Try it
Scan the lines below for the string "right" and report how many lines contain it, giving only the number.

Raw data
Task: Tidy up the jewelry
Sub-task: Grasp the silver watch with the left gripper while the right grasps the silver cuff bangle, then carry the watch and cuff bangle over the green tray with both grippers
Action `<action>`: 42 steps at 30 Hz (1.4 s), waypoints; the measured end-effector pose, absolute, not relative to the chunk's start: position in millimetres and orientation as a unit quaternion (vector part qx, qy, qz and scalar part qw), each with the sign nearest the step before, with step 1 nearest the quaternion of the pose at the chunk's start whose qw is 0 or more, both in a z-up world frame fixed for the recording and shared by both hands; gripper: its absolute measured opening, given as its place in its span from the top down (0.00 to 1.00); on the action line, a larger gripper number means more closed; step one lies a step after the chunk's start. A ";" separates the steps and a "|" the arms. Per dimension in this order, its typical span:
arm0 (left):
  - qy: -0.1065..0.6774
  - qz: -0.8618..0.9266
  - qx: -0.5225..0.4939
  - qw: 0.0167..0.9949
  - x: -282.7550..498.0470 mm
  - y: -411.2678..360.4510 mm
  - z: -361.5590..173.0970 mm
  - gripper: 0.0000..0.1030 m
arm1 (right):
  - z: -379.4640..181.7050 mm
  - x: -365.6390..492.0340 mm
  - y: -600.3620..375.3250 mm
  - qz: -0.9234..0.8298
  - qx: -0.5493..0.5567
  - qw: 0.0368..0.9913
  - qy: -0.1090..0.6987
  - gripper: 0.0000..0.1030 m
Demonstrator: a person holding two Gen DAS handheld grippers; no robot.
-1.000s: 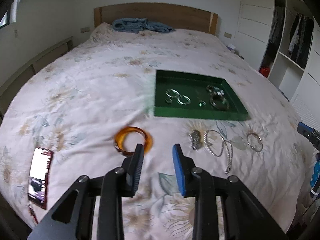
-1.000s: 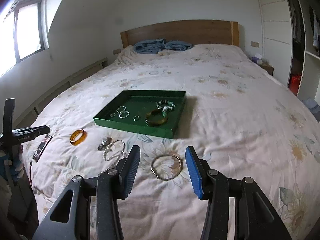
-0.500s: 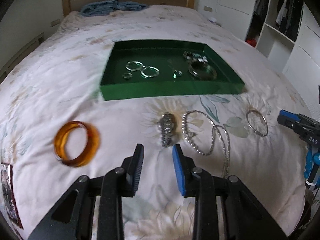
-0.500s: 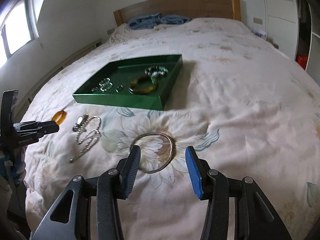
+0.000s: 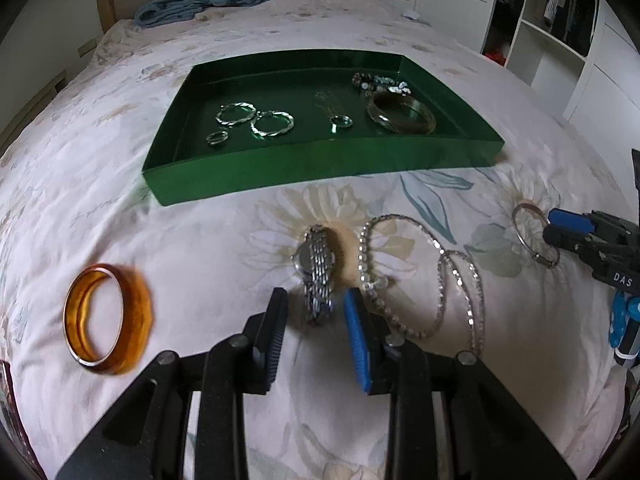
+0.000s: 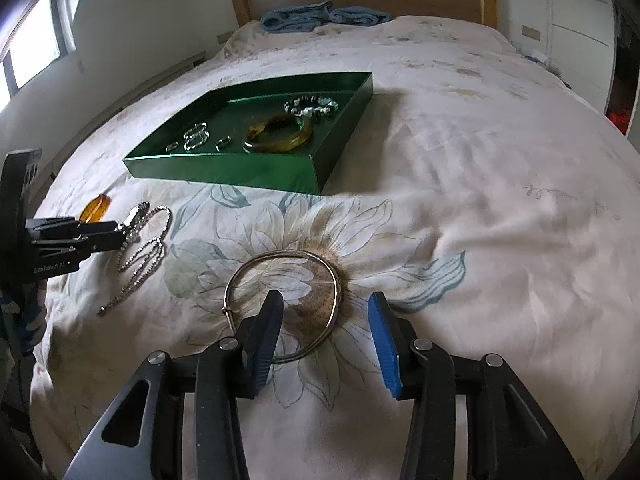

Solution to the exercise
2